Problem description -
The string "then" appears in some lines of the entries that follow; copy each such line.

Extracted information START

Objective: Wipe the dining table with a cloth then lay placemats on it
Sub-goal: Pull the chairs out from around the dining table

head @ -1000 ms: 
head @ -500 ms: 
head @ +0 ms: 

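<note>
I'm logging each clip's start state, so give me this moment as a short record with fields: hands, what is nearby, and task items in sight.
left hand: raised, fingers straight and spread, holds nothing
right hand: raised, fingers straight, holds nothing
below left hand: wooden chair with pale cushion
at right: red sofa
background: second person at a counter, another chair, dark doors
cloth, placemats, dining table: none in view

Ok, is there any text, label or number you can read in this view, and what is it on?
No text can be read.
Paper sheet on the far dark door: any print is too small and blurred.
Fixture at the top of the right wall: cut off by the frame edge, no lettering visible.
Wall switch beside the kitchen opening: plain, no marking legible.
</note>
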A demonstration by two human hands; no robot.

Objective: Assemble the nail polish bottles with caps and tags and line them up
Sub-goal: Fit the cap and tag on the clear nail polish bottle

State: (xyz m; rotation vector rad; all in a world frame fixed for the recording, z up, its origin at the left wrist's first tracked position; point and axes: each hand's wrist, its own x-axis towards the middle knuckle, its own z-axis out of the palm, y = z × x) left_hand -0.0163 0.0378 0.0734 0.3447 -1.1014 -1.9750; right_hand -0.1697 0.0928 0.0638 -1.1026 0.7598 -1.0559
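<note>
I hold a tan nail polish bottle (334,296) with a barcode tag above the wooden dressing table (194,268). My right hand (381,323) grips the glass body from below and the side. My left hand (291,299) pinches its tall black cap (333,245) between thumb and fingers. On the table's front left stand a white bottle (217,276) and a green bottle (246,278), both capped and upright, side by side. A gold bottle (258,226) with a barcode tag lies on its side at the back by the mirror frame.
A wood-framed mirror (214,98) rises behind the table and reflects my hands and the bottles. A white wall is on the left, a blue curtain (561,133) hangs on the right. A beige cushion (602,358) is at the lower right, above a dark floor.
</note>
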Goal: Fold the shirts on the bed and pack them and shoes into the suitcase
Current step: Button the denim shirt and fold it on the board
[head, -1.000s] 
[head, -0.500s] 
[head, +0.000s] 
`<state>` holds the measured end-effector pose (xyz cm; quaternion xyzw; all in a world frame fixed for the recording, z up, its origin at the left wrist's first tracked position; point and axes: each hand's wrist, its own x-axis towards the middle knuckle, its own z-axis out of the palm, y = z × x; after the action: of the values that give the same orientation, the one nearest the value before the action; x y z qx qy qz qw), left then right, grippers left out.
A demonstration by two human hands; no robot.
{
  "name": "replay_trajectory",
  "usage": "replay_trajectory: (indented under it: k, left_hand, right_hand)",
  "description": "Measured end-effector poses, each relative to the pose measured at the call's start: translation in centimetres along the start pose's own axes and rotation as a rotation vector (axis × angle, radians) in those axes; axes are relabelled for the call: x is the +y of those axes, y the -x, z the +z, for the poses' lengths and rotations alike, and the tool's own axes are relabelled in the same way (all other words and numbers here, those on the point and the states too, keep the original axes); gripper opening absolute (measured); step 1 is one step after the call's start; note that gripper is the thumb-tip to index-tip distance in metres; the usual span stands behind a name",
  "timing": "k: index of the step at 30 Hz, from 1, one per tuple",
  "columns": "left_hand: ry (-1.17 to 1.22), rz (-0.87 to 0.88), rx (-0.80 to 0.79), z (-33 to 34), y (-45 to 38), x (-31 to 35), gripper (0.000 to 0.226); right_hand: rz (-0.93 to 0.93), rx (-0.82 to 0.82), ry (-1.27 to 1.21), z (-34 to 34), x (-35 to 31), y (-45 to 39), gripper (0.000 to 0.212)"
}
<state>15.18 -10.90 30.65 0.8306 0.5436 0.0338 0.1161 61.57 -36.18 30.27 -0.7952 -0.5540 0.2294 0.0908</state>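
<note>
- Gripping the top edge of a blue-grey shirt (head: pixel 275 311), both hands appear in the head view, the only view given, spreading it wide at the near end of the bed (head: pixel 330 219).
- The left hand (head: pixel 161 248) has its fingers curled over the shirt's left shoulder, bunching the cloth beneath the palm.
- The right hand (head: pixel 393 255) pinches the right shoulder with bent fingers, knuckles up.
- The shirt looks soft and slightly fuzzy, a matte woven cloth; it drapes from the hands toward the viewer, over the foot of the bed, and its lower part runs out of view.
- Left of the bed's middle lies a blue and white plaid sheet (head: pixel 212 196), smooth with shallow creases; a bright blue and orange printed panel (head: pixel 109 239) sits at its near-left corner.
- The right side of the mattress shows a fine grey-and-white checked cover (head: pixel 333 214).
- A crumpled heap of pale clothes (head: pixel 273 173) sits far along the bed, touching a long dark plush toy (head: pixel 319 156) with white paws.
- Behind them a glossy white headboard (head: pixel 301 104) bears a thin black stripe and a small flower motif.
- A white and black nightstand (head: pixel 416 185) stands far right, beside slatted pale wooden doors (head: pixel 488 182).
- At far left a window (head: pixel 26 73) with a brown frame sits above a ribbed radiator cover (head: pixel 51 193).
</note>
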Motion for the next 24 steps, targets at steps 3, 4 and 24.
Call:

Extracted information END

Written response -
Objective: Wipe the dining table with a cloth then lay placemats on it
`<state>` holds the measured end-effector pose (xyz cm; quaternion xyzw; all in a world frame fixed for the recording, z up, its origin at the left wrist's first tracked position; point and axes: each hand's wrist, its own x-axis towards the middle knuckle, its own z-axis out of the palm, y = z × x; after the action: of the values that give the same orientation, the one nearest the value before the action; x y z qx qy qz qw), left then right, grippers left out.

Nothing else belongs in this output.